Give back every record exactly, images excluded.

--- EXTRACTED INFORMATION Enclosed Below ---

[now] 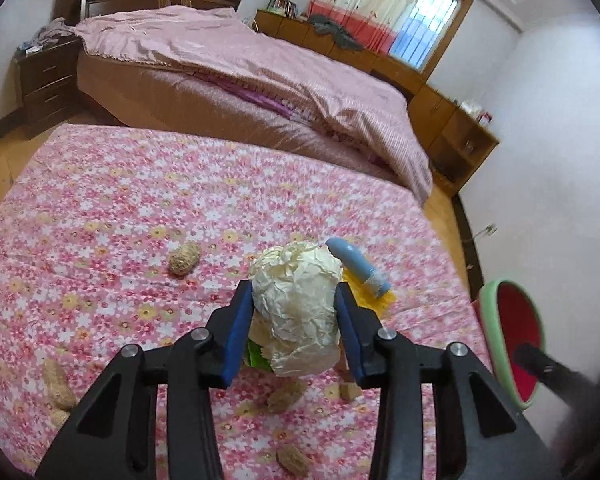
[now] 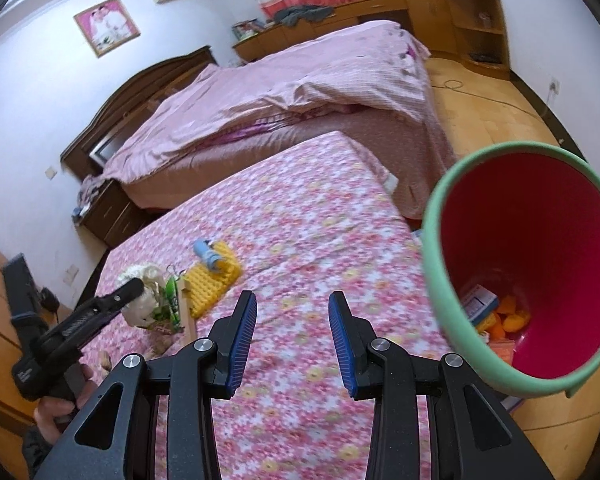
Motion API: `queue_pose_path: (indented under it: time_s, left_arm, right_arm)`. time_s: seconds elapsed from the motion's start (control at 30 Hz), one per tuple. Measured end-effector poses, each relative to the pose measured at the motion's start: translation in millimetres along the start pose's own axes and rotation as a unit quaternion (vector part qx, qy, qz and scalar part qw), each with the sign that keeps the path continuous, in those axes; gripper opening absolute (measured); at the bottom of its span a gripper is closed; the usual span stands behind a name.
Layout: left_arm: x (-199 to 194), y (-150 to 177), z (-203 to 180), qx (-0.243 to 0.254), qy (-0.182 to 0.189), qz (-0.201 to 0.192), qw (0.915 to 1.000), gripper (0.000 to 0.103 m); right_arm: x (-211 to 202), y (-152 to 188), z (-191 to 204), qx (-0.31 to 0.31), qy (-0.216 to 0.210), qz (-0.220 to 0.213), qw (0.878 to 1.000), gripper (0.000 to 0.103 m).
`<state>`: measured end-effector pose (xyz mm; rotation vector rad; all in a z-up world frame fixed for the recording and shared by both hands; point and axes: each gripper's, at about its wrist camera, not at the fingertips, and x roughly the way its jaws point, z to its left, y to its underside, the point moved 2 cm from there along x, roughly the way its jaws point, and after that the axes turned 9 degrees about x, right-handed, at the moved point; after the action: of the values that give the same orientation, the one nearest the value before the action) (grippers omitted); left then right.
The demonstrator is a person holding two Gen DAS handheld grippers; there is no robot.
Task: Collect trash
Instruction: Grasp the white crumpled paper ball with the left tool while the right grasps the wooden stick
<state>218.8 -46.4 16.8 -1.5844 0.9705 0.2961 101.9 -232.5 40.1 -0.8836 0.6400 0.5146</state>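
My left gripper (image 1: 294, 300) is shut on a crumpled cream paper ball (image 1: 296, 296), held just above the floral table cover (image 1: 120, 208). The ball also shows in the right wrist view (image 2: 140, 296), with the left gripper (image 2: 130, 286) around it. Peanut shells (image 1: 185, 258) lie on the cover around it. My right gripper (image 2: 292, 320) is open and empty over the cover. The red bin with a green rim (image 2: 432, 248) stands at the table's right side, with trash inside; it also shows in the left wrist view (image 1: 490, 320).
A blue tube (image 1: 358, 266) lies on a yellow mat (image 2: 216, 280) beyond the ball. A green wrapper (image 2: 172, 296) and a wooden stick (image 2: 188, 312) lie beside the ball. A bed with a pink quilt (image 1: 260, 80) stands behind the table.
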Motion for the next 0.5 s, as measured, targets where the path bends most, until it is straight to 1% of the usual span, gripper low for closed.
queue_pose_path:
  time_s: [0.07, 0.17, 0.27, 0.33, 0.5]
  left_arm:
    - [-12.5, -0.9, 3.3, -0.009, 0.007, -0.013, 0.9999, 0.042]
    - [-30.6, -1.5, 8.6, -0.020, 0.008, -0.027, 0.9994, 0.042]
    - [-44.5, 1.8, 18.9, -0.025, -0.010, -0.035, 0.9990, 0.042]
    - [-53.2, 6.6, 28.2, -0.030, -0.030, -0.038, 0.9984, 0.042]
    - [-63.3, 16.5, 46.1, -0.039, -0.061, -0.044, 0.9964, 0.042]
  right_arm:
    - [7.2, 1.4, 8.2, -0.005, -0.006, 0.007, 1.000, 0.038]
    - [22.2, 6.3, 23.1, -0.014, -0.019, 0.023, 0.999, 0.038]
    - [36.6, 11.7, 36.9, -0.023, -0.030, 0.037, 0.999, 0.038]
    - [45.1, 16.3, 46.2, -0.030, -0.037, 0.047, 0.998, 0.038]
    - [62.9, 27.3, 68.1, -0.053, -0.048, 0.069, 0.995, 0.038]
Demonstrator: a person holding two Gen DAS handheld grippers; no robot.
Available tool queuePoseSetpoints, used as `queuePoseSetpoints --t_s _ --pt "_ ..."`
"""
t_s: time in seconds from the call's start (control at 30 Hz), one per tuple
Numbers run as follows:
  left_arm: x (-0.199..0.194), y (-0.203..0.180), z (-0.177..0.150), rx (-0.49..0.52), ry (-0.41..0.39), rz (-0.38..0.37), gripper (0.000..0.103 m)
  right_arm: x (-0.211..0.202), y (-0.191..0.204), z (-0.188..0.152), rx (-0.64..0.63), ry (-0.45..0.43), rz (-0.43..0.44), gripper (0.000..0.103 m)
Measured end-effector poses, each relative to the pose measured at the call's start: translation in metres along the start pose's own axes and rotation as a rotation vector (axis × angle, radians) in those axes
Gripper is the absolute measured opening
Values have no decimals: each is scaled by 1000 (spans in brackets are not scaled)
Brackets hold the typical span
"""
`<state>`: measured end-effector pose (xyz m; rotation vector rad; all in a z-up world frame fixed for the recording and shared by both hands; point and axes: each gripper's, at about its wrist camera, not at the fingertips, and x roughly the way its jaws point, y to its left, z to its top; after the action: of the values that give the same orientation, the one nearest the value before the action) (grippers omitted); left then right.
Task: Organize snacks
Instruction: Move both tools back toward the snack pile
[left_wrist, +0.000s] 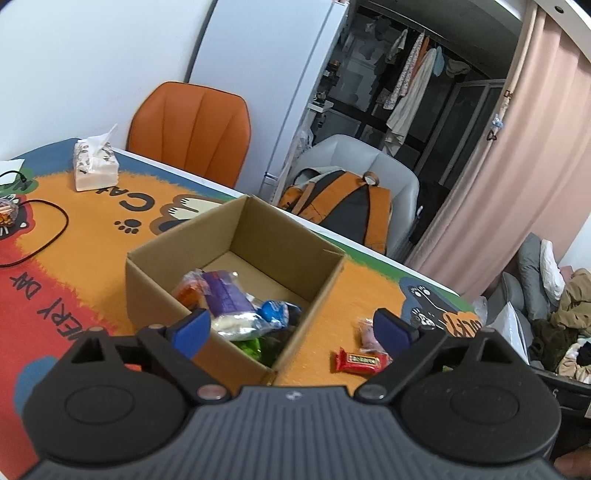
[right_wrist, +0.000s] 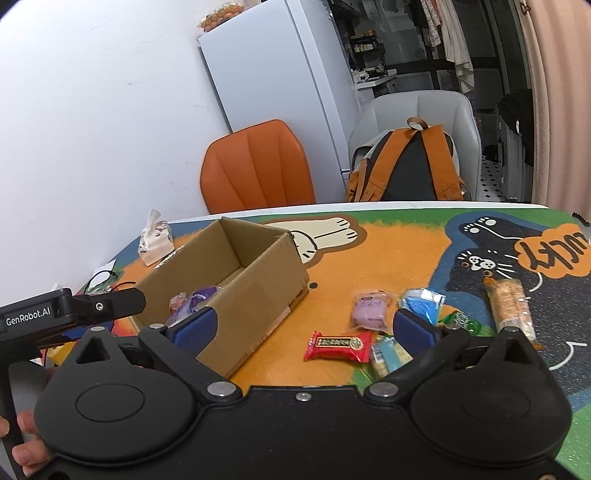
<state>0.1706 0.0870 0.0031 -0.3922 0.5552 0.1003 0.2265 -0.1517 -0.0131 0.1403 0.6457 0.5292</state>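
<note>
A bright orange cartoon-cat table mat (right_wrist: 399, 258) is spread beneath an open brown cardboard box (left_wrist: 236, 236) already holding several wrapped snacks (left_wrist: 229, 295). Other loose wrapped snacks (right_wrist: 338, 345) are scattered beside it. The left gripper (left_wrist: 291, 326) and right gripper (right_wrist: 306, 328) are held wide apart, nothing gripped. An orange padded chair (right_wrist: 256, 166) and white fridge (right_wrist: 280, 92) are seen behind.

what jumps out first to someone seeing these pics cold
The open cardboard box in the middle of the bright cartoon-cat table mat, already holding a few wrapped snacks. To its right, loose packets lie on the mat, the red candy bar nearest. Behind the table stands an orange chair.
</note>
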Motion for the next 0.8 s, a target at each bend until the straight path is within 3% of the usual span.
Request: queuePoseSetpoints --t_s 0.53,0.8 --pt "13 -34 -26 56 72 -78 94 -25 -38 -16 27 8 -89 103" --pt "26 -45 -37 73 107 -88 94 -23 -52 -27 41 24 -91 103"
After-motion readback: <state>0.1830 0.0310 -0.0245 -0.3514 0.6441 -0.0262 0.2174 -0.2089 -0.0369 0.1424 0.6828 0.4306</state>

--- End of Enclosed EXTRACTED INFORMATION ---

EXERCISE ANSWER
[now] 
[now] 
Motion API: `queue_pose_path: (indented under it: time_s, left_arm, right_arm)`. time_s: seconds elapsed from the motion's start (control at 30 Hz), one per tuple. Measured end-effector poses, each relative to the pose measured at the motion's start: translation in millimetres along the start pose's own axes and rotation as a unit quaternion (vector part qx, qy, qz and scalar part qw), each with the sign that keeps the path continuous, in those axes; gripper opening absolute (measured); at the bottom of its span a gripper is closed; the usual span stands behind a name.
Layout: left_arm: x (-199 to 194), y (-150 to 177), z (-203 to 180), qx (-0.243 to 0.254), qy (-0.182 to 0.189), qz (-0.201 to 0.192), qw (0.915 to 1.000), gripper (0.000 to 0.103 m); right_arm: x (-211 to 202), y (-152 to 188), z (-191 to 204), qx (-0.31 to 0.31), qy (-0.216 to 0.210), qz (-0.220 to 0.213), qw (0.878 to 1.000), gripper (0.000 to 0.103 m).
`<state>`: measured end-effector pose (xyz mm; rotation vector rad; all in a z-up world frame fixed for the recording and shared by both hands; point and axes: each gripper's, at about its wrist camera, not at the fingertips, and x roughly the way its jaws point, z to its left, y to its underside, the point moved 2 cm from there along x, roughly the way its jaws point, and after that the axes turned 9 degrees about x, right-handed, at the moved point; after the action: of the values that give the same orientation, the one nearest the value before the action) (grippers omitted); left then right.
The demonstrator is a person holding two Gen DAS handheld grippers; there is no robot.
Task: Collect trash
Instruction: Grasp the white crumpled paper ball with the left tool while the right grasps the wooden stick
<state>218.8 -46.4 16.8 -1.5844 0.9705 0.2961 101.9 -232.5 40.1 -0.8836 0.6400 0.5146</state>
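My left gripper (image 1: 294, 300) is shut on a crumpled cream paper ball (image 1: 296, 296), held just above the floral table cover (image 1: 120, 208). The ball also shows in the right wrist view (image 2: 140, 296), with the left gripper (image 2: 130, 286) around it. Peanut shells (image 1: 185, 258) lie on the cover around it. My right gripper (image 2: 292, 320) is open and empty over the cover. The red bin with a green rim (image 2: 432, 248) stands at the table's right side, with trash inside; it also shows in the left wrist view (image 1: 490, 320).
A blue tube (image 1: 358, 266) lies on a yellow mat (image 2: 216, 280) beyond the ball. A green wrapper (image 2: 172, 296) and a wooden stick (image 2: 188, 312) lie beside the ball. A bed with a pink quilt (image 1: 260, 80) stands behind the table.
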Motion for the next 0.5 s, as measured, targets where the path bends most, until it is straight to 1% of the usual span, gripper low for closed.
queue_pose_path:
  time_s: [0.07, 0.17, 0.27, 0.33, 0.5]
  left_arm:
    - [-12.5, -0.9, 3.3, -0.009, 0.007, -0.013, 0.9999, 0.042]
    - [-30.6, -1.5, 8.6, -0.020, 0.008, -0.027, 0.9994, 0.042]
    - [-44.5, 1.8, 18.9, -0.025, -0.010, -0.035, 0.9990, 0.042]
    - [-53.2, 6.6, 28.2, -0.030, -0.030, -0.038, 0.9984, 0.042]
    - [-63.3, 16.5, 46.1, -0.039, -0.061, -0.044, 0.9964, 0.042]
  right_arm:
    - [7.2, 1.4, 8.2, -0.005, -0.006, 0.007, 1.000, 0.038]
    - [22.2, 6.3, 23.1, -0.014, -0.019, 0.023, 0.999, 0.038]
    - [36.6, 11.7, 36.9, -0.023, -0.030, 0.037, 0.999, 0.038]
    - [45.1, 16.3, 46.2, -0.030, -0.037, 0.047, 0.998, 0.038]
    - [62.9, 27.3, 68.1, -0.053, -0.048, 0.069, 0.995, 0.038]
Demonstrator: a person holding two Gen DAS handheld grippers; no robot.
Available tool queuePoseSetpoints, used as `queuePoseSetpoints --t_s _ --pt "_ ..."`
"""
t_s: time in seconds from the call's start (control at 30 Hz), one per tuple
Numbers run as follows:
  left_arm: x (-0.199..0.194), y (-0.203..0.180), z (-0.177..0.150), rx (-0.49..0.52), ry (-0.41..0.39), rz (-0.38..0.37), gripper (0.000..0.103 m)
  right_arm: x (-0.211..0.202), y (-0.191..0.204), z (-0.188..0.152), rx (-0.64..0.63), ry (-0.45..0.43), rz (-0.43..0.44), gripper (0.000..0.103 m)
Measured end-effector poses, each relative to the pose measured at the call's start: translation in metres along the start pose's own axes and rotation as a rotation vector (axis × angle, radians) in those axes
Gripper is the absolute measured opening
Values have no decimals: each is scaled by 1000 (spans in brackets are not scaled)
Brackets hold the typical span
"""
`<state>`: measured end-effector pose (xyz m; rotation vector rad; all in a z-up world frame fixed for the recording and shared by both hands; point and axes: each gripper's, at about its wrist camera, not at the fingertips, and x roughly the way its jaws point, y to its left, z to its top; after the action: of the values that give the same orientation, the one nearest the value before the action) (grippers omitted); left then right.
Task: Organize snacks
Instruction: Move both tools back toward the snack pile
[left_wrist, +0.000s] 
[right_wrist, +0.000s] 
<state>0.1706 0.0870 0.0031 -0.3922 0.5552 0.1003 0.2265 -0.1517 -0.0131 0.1403 0.6457 0.5292</state>
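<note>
A bright orange cartoon-cat table mat (right_wrist: 399, 258) is spread beneath an open brown cardboard box (left_wrist: 236, 236) already holding several wrapped snacks (left_wrist: 229, 295). Other loose wrapped snacks (right_wrist: 338, 345) are scattered beside it. The left gripper (left_wrist: 291, 326) and right gripper (right_wrist: 306, 328) are held wide apart, nothing gripped. An orange padded chair (right_wrist: 256, 166) and white fridge (right_wrist: 280, 92) are seen behind.

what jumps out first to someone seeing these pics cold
The open cardboard box in the middle of the bright cartoon-cat table mat, already holding a few wrapped snacks. To its right, loose packets lie on the mat, the red candy bar nearest. Behind the table stands an orange chair.
</note>
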Motion for the next 0.8 s, a target at each bend until the straight path is within 3% of the usual span.
Request: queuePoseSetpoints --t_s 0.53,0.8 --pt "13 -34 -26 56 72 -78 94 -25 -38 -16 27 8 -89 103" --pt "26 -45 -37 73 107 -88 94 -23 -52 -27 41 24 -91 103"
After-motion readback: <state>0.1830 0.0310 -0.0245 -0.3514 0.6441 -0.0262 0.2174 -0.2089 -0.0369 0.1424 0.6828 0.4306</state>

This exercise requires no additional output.